### [TASK TO COMPLETE]
Repeat the listing below line by line, exactly, leaving its pictures behind.

START GIVEN MATERIAL

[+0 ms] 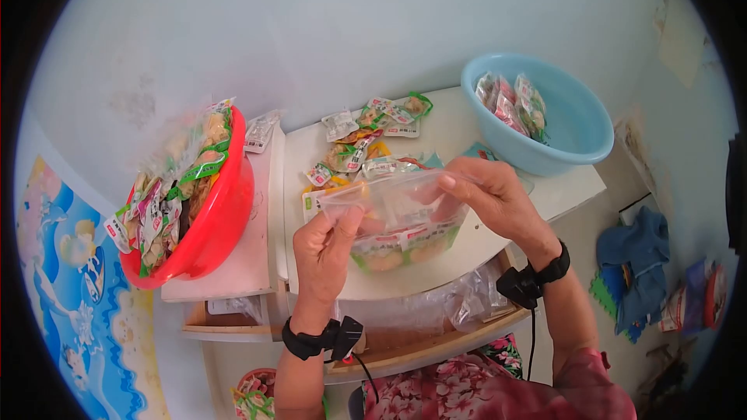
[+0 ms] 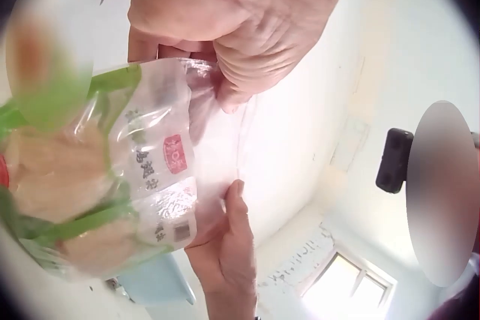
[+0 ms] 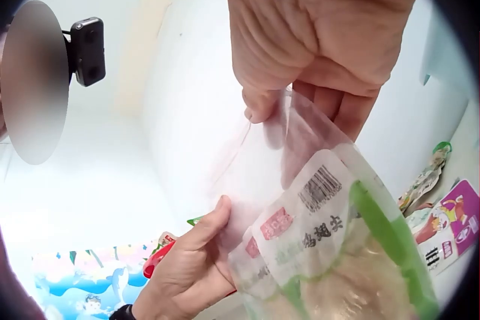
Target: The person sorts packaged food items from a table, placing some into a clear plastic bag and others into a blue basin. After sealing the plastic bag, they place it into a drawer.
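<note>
A clear plastic bag (image 1: 405, 218) with green-and-white food packets (image 1: 408, 247) inside hangs between the two hands above the white table. The left hand (image 1: 323, 253) pinches one top corner between thumb and fingers; the right hand (image 1: 502, 198) pinches the opposite corner. In the left wrist view the left hand (image 2: 240, 20) grips the bag's edge, and red-labelled packets (image 2: 150, 155) show through the film. From the right wrist, the right hand (image 3: 319, 35) holds the film above a packet with a barcode (image 3: 321, 189).
A red basin (image 1: 233, 210) heaped with packets stands at the left, a light blue basin (image 1: 572, 128) with several packets at the back right. Loose packets (image 1: 350, 152) lie on the table (image 1: 560, 194) behind the bag. Below, an open drawer (image 1: 389, 362) holds clear bags (image 1: 471, 299).
</note>
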`<move>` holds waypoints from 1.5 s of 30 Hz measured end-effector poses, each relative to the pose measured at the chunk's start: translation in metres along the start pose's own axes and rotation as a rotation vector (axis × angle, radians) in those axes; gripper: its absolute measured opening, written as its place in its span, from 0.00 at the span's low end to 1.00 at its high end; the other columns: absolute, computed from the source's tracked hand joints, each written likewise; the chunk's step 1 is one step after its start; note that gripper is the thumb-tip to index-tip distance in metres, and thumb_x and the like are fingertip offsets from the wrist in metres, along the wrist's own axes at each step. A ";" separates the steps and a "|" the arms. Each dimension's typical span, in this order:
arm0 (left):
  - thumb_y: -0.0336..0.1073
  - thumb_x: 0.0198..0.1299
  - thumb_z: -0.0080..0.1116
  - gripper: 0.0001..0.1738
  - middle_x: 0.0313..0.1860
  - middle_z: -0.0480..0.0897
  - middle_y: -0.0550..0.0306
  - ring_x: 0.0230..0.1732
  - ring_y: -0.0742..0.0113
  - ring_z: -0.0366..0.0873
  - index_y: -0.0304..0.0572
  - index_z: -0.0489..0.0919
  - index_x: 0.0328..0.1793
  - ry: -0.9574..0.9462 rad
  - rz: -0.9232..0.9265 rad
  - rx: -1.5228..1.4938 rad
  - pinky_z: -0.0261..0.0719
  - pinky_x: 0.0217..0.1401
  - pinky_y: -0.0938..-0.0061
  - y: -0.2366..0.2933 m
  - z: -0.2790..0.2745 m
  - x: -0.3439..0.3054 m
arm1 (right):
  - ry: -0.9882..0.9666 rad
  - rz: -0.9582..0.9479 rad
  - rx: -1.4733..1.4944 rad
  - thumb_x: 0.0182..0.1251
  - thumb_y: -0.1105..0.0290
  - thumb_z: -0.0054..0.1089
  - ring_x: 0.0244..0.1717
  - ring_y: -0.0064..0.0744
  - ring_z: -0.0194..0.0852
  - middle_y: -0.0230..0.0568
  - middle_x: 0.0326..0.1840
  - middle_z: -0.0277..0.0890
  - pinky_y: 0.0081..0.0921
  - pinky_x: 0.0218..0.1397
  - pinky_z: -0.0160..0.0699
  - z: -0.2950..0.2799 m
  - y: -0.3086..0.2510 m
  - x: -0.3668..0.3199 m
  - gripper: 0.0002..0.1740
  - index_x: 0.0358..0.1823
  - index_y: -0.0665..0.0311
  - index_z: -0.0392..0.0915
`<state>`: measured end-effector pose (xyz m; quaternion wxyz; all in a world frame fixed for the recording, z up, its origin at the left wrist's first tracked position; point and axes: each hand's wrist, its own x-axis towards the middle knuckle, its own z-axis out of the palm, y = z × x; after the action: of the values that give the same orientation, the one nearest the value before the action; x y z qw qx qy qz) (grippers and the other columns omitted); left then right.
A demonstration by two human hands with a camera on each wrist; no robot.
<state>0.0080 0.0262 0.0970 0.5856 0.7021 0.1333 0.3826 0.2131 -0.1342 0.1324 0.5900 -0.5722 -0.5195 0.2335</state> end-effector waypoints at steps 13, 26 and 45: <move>0.29 0.71 0.61 0.35 0.36 0.86 0.64 0.33 0.80 0.78 0.31 0.66 0.83 0.078 -0.223 -0.020 0.71 0.38 0.85 -0.002 -0.006 0.010 | -0.016 0.410 -0.130 0.70 0.60 0.70 0.23 0.14 0.61 0.24 0.20 0.69 0.21 0.25 0.57 -0.005 0.033 0.006 0.20 0.23 0.63 0.78; 0.33 0.59 0.71 0.39 0.67 0.80 0.43 0.70 0.55 0.77 0.37 0.73 0.79 0.029 0.226 0.558 0.76 0.70 0.62 0.018 -0.002 0.011 | -0.199 0.378 -0.085 0.65 0.68 0.76 0.30 0.15 0.67 0.24 0.24 0.72 0.22 0.34 0.66 -0.009 0.065 0.005 0.16 0.23 0.65 0.79; 0.41 0.70 0.66 0.15 0.24 0.74 0.47 0.25 0.65 0.68 0.34 0.87 0.51 -0.595 -0.064 0.751 0.70 0.31 0.68 0.025 0.008 0.027 | 0.007 0.339 0.089 0.66 0.73 0.69 0.29 0.19 0.77 0.30 0.26 0.81 0.24 0.35 0.76 0.004 0.135 -0.017 0.05 0.33 0.67 0.85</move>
<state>0.0247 0.0306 0.1300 0.3158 0.9396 0.1103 0.0725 0.2464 -0.1156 0.0018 0.5688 -0.6258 -0.4026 0.3504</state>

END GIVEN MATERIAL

### [THE ANSWER]
[+0 ms] 
[+0 ms] 
[+0 ms] 
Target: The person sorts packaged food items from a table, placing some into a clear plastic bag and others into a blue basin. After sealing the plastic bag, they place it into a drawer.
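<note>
A clear plastic bag (image 1: 405, 218) with green-and-white food packets (image 1: 408, 247) inside hangs between the two hands above the white table. The left hand (image 1: 323, 253) pinches one top corner between thumb and fingers; the right hand (image 1: 502, 198) pinches the opposite corner. In the left wrist view the left hand (image 2: 240, 20) grips the bag's edge, and red-labelled packets (image 2: 150, 155) show through the film. From the right wrist, the right hand (image 3: 319, 35) holds the film above a packet with a barcode (image 3: 321, 189).
A red basin (image 1: 233, 210) heaped with packets stands at the left, a light blue basin (image 1: 572, 128) with several packets at the back right. Loose packets (image 1: 350, 152) lie on the table (image 1: 560, 194) behind the bag. Below, an open drawer (image 1: 389, 362) holds clear bags (image 1: 471, 299).
</note>
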`<move>` holds waypoints from 1.5 s of 30 Hz measured end-effector poses, each relative to the pose measured at the chunk's start: translation in metres along the start pose's own axes and rotation as a rotation vector (axis × angle, radians) in those axes; gripper: its absolute measured opening, written as its place in its span, from 0.00 at the span's low end to 1.00 at its high end; the other columns: absolute, computed from the source's tracked hand joints, each written likewise; the chunk's step 1 is one step after its start; note that gripper is the thumb-tip to index-tip distance in metres, and thumb_x and the like are fingertip offsets from the wrist in metres, along the wrist's own axes at each step. A ";" separates the steps and a "|" the arms. Each dimension's typical span, in this order:
arm0 (left):
  - thumb_y: -0.0336..0.1073
  - thumb_x: 0.0198..0.1299
  - thumb_z: -0.0080..0.1116
  - gripper: 0.0001..0.1738
  - middle_x: 0.0313..0.1860
  - middle_z: -0.0480..0.0897
  - middle_y: -0.0550..0.0306
  - ring_x: 0.0230..0.1732
  - ring_y: -0.0742..0.0113
  - ring_z: -0.0366..0.0873
  - index_y: -0.0304..0.0572
  - index_z: -0.0489..0.0919
  - index_x: 0.0328..0.1793
  - ry: -0.9574..0.9462 rad
  - rz: -0.9232..0.9265 rad
  - rx: -1.5228..1.4938 rad
  - pinky_z: -0.0261..0.0719
  - pinky_x: 0.0217..0.1401
  - pinky_y: -0.0938..-0.0061
  - y: -0.2366..0.2933 m
  - z: -0.2790..0.2745 m
  - x: -0.3439..0.3054 m
arm1 (right):
  - ry: -0.9882..0.9666 rad
  - rz: -0.9582..0.9479 rad
  - rx: -1.4733..1.4944 rad
  - thumb_x: 0.0182..0.1251
  - thumb_y: -0.1105..0.0290
  - thumb_z: -0.0054..0.1089
  - ring_x: 0.0244..0.1717
  - ring_y: -0.0064..0.0744
  - ring_z: -0.0194..0.0852
  - middle_y: -0.0230..0.0568
  - middle_x: 0.0326..0.1840
  - middle_z: -0.0277..0.0890
  - pinky_y: 0.0081..0.0921
  - pinky_x: 0.0218..0.1397
  - pinky_z: -0.0160..0.0699
  - z: -0.2950..0.2799 m
  - y: -0.3086..0.2510 m
  - x: -0.3668..0.3199 m
  - gripper: 0.0002..0.1740
  - index_x: 0.0358..0.1823
  - index_y: -0.0665..0.0311
  - index_z: -0.0392..0.0915
`<state>`: measured end-effector pose (xyz m; quaternion wxyz; all in a world frame fixed for the recording, z up, its origin at the left wrist's first tracked position; point and axes: each hand's wrist, its own x-axis towards the middle knuckle, its own z-axis out of the palm, y = z × x; after the action: of the values that give the same orientation, the one nearest the value before the action; x y z qw qx qy qz) (grippers and the other columns omitted); left then right.
A demonstration by two human hands with a camera on each wrist; no robot.
<state>0.0080 0.0262 0.0970 0.5856 0.7021 0.1333 0.3826 0.2131 -0.1342 0.1324 0.5900 -0.5722 -0.5195 0.2335</state> end-effector waypoints at steps 13, 26 and 45: <move>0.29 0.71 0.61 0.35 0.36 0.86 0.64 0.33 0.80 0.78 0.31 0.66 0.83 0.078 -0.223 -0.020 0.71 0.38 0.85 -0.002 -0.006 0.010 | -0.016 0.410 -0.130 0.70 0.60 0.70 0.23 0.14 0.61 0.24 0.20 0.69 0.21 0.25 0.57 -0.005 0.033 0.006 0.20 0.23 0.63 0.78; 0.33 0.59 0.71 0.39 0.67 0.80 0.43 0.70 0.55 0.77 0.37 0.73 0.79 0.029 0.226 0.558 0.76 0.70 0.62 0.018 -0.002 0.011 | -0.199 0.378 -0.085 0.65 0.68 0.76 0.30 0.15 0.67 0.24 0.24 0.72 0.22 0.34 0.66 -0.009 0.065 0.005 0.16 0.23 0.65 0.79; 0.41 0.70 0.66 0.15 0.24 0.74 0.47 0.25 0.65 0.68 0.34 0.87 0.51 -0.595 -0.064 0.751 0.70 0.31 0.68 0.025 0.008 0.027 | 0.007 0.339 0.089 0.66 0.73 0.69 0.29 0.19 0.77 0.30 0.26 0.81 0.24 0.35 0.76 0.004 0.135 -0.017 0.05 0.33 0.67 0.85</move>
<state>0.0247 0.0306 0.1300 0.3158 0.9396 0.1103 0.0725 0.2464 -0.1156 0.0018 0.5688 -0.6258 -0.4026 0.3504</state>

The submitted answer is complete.